*YOUR ASSIGNMENT*. Every line in the data below from the one containing "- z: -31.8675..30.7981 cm" down to the one containing "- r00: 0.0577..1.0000", both included, must be retyped exactly; no other line is to appear.

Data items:
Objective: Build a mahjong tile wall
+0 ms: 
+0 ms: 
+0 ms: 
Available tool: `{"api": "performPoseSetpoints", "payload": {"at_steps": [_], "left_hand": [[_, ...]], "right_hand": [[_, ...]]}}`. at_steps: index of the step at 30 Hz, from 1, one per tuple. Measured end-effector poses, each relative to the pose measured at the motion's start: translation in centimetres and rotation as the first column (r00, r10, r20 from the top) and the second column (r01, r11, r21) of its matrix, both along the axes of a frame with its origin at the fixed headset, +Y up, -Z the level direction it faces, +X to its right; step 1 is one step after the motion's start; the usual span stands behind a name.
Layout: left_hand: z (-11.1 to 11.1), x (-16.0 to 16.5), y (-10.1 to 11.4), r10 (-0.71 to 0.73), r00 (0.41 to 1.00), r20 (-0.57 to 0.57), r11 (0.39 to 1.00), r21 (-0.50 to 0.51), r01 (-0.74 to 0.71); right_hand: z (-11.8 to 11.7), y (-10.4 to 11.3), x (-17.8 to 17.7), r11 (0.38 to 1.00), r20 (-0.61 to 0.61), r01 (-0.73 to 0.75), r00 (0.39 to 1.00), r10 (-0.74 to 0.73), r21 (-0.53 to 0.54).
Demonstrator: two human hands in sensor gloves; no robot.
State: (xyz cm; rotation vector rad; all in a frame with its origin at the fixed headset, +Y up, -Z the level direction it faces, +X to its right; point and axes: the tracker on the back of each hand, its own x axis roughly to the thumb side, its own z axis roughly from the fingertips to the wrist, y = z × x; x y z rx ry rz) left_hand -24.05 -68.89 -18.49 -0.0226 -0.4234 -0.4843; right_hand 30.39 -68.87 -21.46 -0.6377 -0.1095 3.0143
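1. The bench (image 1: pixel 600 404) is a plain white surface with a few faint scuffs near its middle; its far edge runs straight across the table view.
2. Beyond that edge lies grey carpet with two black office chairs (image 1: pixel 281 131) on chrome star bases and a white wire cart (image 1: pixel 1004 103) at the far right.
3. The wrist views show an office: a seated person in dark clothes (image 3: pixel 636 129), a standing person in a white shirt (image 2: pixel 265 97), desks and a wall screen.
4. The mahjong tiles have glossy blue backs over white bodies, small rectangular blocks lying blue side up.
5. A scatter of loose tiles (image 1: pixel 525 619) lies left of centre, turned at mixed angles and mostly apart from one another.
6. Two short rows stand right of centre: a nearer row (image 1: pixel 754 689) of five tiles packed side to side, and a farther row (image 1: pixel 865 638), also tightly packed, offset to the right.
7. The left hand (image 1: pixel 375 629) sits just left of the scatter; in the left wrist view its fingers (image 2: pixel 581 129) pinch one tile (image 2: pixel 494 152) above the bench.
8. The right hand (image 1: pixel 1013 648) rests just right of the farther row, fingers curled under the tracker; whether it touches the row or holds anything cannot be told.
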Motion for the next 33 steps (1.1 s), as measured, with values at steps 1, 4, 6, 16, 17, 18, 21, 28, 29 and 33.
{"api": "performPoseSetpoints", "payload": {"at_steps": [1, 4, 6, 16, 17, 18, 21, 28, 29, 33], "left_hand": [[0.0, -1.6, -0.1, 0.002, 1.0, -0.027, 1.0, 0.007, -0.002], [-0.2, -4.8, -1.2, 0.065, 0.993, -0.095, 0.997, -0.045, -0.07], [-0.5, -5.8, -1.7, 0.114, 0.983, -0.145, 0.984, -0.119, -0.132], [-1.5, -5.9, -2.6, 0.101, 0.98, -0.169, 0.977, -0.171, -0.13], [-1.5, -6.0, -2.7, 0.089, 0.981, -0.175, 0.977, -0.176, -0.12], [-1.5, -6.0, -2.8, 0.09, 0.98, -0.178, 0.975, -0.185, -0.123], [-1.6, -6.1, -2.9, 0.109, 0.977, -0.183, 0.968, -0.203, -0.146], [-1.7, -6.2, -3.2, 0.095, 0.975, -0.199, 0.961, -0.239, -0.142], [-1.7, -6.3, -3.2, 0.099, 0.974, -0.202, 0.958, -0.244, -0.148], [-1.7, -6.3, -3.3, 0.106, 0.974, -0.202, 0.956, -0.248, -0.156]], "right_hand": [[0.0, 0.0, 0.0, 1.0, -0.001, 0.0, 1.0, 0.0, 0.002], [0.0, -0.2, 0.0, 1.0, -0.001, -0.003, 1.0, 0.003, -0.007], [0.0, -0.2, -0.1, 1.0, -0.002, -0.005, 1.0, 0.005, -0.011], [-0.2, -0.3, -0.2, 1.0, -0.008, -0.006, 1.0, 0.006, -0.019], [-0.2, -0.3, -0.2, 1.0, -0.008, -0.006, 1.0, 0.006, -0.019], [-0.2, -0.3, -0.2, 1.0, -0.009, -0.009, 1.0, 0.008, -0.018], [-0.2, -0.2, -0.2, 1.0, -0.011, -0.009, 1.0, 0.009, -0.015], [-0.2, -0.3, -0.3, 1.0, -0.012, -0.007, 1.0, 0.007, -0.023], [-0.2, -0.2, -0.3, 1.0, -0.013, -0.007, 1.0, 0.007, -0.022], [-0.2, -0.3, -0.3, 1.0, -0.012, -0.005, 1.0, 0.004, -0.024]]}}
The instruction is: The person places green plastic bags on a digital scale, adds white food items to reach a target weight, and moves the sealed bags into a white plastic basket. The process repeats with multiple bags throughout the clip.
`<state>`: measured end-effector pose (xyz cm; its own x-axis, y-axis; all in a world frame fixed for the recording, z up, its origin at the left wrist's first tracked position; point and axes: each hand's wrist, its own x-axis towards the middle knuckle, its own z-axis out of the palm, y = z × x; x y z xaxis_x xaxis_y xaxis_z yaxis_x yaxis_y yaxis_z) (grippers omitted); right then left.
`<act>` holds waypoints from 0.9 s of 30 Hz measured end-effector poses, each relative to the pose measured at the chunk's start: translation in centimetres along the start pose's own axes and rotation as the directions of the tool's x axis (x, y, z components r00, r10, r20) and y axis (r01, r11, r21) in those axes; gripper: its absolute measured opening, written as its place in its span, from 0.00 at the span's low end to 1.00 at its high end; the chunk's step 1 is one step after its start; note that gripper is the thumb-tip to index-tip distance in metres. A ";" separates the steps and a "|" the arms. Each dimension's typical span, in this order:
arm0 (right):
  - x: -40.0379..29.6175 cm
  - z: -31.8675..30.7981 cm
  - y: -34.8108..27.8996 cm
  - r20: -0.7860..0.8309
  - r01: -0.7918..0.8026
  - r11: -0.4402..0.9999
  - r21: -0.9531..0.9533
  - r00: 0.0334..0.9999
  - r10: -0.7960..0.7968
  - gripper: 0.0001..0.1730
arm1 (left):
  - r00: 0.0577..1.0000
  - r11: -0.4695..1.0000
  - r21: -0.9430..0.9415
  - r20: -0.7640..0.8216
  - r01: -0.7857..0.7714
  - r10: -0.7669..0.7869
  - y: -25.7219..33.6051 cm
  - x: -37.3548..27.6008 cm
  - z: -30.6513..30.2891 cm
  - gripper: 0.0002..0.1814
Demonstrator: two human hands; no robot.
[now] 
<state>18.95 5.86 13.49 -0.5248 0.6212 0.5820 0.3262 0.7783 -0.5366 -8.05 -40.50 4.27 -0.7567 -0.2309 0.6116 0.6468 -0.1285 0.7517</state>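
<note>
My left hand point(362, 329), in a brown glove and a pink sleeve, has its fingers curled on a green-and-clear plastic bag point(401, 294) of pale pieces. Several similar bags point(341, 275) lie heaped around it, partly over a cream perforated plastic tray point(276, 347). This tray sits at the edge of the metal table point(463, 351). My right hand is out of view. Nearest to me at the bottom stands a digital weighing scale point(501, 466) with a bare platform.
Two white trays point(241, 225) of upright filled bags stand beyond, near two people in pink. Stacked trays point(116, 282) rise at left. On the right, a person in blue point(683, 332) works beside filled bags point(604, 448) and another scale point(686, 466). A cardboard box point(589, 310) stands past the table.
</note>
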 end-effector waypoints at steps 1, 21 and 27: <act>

*EXPECTED ANSWER*.
  - z: -31.8675..30.7981 cm
  - y: -34.8108..27.8996 cm
  - r20: -0.7860..0.8309
  - r01: -0.7918..0.8026
  - r11: -0.4402..0.9999
  - r21: -0.9531..0.9533
  - r00: 0.0334..0.9999
  - r10: -0.7960..0.7968
  - gripper: 0.0001..0.1730
arm1 (left):
  - r00: 0.0577..1.0000

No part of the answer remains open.